Потрясающая сексуальность, которую манекены распространяли в воздухе, словно волны радиации, ни у кого не находила отклика; среди выставленного товара бродили усталые, серые, скучающие, раздражительные и абсолютно асексуальные люди; один профессор Авенариус прохаживался здесь счастливый, ощущая себя правителем гигантских оргий.
Однако все прекрасное имеет конец: профессор Авенариус вышел из торгового дома и, стремясь избежать потока машин, проносившегося поверху вдоль бульвара, спустился по лестнице в подземелье метро. Этим путем он ходил часто и ничему из того, что видел, не удивлялся. В подземном переходе был обычный состав. Слонялись здесь два клошара, один держал в руке бутылку красного вина и время от времени лениво обращался к кому-нибудь из прохожих, с обезоруживающей улыбкой выпрашивая у него взнос на выпивку. У стены сидел молодой мужчина, подперев лицо ладонями; перед ним на полу мелом было написано, что он вернулся на днях из тюрьмы, не находит работы и голодает.
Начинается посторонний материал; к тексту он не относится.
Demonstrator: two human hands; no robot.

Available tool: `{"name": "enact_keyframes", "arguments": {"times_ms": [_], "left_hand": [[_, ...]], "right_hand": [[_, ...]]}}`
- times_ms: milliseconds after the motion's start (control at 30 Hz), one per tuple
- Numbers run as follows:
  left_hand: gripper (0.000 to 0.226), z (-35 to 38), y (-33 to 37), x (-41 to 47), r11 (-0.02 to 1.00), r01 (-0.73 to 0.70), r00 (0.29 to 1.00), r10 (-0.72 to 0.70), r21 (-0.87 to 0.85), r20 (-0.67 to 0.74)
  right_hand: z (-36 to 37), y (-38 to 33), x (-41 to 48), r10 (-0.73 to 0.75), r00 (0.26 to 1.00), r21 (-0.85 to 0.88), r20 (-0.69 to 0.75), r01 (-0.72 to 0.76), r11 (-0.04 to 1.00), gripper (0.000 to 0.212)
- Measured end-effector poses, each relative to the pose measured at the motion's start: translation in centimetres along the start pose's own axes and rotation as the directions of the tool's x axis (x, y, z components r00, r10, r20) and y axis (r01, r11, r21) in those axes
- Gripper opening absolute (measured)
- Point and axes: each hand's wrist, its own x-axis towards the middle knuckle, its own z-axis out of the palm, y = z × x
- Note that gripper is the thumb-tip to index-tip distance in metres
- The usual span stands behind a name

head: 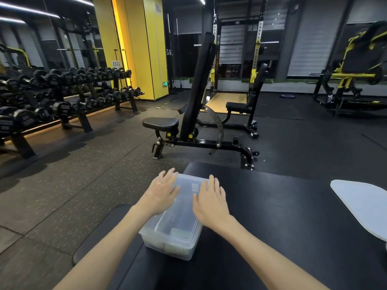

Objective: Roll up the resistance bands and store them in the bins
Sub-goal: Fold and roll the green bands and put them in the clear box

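Of the person only two arms show, both cut off by the bottom edge of the view: the left forearm (109, 243) and the right forearm (266, 248) are bare along all of their visible length (the upper arms, and whatever is worn there, lie outside the view). The left hand (162, 192) and the right hand (210, 200) are bare as well, shown from the back, with slender fingers and faintly marked knuckles. The nails are too blurred to describe.
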Motion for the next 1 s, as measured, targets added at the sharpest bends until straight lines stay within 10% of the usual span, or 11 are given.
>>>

И наконец, У другой стены (против молодого человека, вернувшегося из тюрьмы) притулился усталый музыкант; У одной ноги лежала шляпа, на дне которой блестело несколько монет, у другой стояла труба.
Все это было в порядке вещей, лишь одно привлекло внимание профессора Авенариуса своей необычностью. Как раз между молодым мужчиной, вернувшимся из тюрьмы, и двумя пьяными клошарами стояла, но не у стены, а посреди перехода, довольно красивая дама, лет под сорок, держала красную копилку и с сияющей улыбкой обольстительной женственности протягивала ее навстречу прохожим; на копилке была надпись: помогите прокаженным. Элегантно одетая дама контрастировала с окружением, и ее воодушевление освещало полумрак прохода, словно фонарь. Своим присутствием она явно портила настроение клошарам, привыкшим проводить здесь свое рабочее время, а труба, поставленная у ноги музыканта, была несомненным выражением капитуляции перед вероломной конкуренцией.
Встретившись с чьим-либо взглядом, дама бесшумно, так, чтобы прохожий скорее прочел по ее губам, чем услышал, произносила слова: «Прокаженные!» Профессору Авенариусу тоже захотелось прочитать эти слова по ее губам, но женщина, увидев его, проговорила лишь «прока», а «женные» уже проглотила, ибо узнала его. Авенариус также узнал ee, но никак не мог взять в толк, откуда она взялась здесь. Он взбежал вверх по ступеням и очутился по другую сторону бульвара.